The Snowbirds Demonstration Team (431 Squadron) fly the Canadair CT-114 Tutor.
Purchased in 1960 the Tutors have served for over fifty years. No longer in
service as trainers they are currently found flying only with the Snowbirds.
Nothing lasts forever and the Government has announced plans to replace them by 2020.
With a
replacement cost of $755 million being suggested it is bound to be a
controversial issue. The usual suspects are already beginning to marshal their
arguments for and against the replacements and even the continued existence of
the Snowbirds Demonstration Team itself. (DND and former team members
for, Steven Staples and the Rideau institute against)
I should
declare a personal interest here. I have watched the Snowbirds at air shows,
fly bys and practices from one side of the country to another for many years. I
may not be entirely objective, I like the Snowbirds.
Public art is
always going to be a hard sell. Who should pay for the art, whose lives does it
enrich, are the artists benefiting more then the public? Good art is
challenging and in truth few people like being challenged. It brings out the
old fogie in all of us, “that’s not art, that’s just noise!” Many of the people
who are unhappy with the existence of the Snowbirds don’t like to think of
themselves as fogies, let’s face it, fogies probably never do.
One answer to
the critics and to the need to provide value for the taxpayer’s money is to
find other uses for the Snowbirds. Properly organized, equipped and tasked a
“demonstration squadron” could have a variety of uses. It might mean fewer air
shows, but at the same time it could answer some of the critic’s complaints
while meeting more of the needs of the Canadian Forces.
For example,
right now the R.C.A.F. has at least one flying squadron that has no aircraft. 414-Electronicwarfare squadron, based out of Gatineau
Airport, Quebec, uses
leased Dassault/Dornier Alpha jets provided by Top Aces Consulting.

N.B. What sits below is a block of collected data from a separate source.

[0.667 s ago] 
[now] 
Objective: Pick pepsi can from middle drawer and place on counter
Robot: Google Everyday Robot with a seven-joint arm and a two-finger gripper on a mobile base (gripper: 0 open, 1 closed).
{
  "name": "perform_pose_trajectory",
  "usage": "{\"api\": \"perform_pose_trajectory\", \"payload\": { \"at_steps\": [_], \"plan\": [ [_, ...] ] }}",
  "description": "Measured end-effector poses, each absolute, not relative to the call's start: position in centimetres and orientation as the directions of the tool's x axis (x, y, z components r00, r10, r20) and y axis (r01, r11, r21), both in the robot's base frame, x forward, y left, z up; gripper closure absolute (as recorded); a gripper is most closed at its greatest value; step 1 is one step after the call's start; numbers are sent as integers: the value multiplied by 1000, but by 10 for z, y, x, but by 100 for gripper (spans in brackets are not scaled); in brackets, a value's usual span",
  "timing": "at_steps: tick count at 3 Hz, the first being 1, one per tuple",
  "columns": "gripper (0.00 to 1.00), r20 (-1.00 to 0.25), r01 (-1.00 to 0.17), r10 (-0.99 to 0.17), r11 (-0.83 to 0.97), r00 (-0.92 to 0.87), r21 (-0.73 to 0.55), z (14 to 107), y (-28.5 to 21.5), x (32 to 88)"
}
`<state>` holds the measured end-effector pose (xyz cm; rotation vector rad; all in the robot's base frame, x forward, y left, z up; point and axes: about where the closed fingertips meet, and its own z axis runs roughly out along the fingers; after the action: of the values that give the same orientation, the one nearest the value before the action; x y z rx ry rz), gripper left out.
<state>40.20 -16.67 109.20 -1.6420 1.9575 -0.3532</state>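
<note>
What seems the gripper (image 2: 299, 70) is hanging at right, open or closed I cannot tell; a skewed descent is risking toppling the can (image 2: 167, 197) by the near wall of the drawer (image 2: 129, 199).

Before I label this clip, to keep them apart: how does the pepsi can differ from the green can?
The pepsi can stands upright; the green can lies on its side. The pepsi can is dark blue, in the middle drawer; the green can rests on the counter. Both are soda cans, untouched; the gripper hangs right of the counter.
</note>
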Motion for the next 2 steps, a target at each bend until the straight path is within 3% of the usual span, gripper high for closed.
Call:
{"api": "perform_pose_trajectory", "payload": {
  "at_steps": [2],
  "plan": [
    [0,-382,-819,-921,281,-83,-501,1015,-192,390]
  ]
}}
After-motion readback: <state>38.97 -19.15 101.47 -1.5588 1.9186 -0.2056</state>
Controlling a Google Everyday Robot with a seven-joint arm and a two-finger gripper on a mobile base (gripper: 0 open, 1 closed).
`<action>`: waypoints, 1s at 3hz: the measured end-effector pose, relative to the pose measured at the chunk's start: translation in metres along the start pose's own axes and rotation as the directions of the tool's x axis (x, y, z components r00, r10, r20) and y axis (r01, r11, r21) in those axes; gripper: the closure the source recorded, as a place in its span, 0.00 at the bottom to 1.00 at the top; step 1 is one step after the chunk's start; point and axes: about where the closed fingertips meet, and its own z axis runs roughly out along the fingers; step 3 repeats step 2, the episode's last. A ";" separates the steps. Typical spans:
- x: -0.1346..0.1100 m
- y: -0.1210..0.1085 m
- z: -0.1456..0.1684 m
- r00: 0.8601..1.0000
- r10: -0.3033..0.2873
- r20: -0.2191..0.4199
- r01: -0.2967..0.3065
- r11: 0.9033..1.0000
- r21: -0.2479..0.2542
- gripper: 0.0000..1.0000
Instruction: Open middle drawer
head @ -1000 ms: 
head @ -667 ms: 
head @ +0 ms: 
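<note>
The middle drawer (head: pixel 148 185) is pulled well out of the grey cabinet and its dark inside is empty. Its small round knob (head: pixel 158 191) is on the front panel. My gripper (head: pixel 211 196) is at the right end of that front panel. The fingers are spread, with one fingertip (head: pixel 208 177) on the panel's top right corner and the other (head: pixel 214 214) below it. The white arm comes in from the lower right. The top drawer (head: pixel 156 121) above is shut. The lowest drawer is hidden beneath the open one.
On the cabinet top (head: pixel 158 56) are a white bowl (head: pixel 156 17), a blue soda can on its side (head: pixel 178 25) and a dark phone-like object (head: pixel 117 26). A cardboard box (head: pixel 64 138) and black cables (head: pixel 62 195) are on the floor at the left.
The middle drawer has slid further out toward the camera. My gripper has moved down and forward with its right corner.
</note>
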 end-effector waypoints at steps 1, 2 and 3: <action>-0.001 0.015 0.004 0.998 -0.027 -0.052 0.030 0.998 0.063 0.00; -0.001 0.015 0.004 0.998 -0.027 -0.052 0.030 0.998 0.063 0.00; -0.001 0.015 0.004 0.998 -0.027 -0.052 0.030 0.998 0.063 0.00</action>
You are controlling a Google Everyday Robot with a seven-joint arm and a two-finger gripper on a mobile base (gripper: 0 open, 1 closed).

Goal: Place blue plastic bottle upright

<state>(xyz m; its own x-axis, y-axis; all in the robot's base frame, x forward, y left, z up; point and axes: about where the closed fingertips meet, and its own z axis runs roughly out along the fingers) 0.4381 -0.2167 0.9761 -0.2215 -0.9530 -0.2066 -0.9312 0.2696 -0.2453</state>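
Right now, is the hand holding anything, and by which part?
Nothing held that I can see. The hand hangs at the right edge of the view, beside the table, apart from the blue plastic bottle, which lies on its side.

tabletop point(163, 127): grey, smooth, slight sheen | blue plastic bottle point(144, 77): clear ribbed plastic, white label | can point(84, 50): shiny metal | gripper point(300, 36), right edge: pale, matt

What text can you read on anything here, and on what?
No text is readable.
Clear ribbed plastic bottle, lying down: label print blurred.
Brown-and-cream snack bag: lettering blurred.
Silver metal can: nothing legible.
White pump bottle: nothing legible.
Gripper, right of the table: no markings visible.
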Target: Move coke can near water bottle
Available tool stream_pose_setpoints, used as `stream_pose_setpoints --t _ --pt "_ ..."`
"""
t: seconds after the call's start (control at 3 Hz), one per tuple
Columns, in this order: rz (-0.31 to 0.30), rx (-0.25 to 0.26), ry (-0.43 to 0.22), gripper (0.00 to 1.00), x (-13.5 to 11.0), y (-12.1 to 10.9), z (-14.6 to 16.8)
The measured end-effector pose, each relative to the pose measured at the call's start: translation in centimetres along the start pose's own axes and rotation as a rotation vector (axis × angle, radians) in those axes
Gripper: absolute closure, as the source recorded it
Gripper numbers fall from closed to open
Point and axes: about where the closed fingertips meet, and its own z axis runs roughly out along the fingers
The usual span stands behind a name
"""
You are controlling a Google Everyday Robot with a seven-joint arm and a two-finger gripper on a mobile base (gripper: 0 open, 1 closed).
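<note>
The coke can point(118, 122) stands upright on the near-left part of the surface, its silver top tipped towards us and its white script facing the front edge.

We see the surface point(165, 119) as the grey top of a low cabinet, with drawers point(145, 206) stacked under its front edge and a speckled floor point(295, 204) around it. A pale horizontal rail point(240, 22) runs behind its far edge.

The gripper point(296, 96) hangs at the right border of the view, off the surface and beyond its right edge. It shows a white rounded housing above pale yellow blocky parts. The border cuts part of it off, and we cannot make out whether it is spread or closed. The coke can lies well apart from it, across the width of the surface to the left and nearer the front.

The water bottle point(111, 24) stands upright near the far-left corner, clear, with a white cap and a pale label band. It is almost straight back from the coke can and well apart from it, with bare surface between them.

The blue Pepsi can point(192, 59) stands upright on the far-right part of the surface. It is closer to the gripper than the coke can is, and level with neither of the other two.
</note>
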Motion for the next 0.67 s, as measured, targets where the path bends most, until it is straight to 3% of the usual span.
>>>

Needless to say the Top Aces jets do not have any CF markings and are not
included in the CF aircraft inventory.
Leased aircraft from Top
Aces, as well as others, provide support to the Army in training for their
deployments as Forward Air Controllers and Red Air adversary support. Aircraft
like this can simulate an attack on a ship, either as an opposition force, or
as a cruise missile. In some cases, their role is even to augment the CF-18 crews
in defending the ships. The DND also contracts for target towing for live fire
targeting.
The kind of trainers being
considered for Snowbird replacement aircraft are similar to the Alpha
jets used by Top Aces (in fact an argument could be made that the cheapest
thing to do would be to buy the Top Aces aircraft). We could use these aircraft to fulfill the functions we now use leased aircraft for. If you want to take this
suggestion a step farther these aircraft could even be used operationally. As
well as providing training for Army Forward Air Controllers, we could actually
provide close air support for our Army. Big, fast, expensive fighters don’t
make good close air support aircraft. Small, slower, cheaper aircraft often
work better. (There is precedence for this kind of thing; the UK actually tasked the Red Arrows with Air Defence duties during the cold war.)
The economic arguments, let
alone the military ones, for ending the lease agreement and providing our own aircraft
instead are reinforced when the aircraft involved are already being procured
for the Snowbirds. These recommendations for additional uses for the Snowbirds and
their aircraft would work with almost any reasonable, turbo-prop, new build jet or
second hand aircraft that the DND eventually purchases for use by the Snowbirds.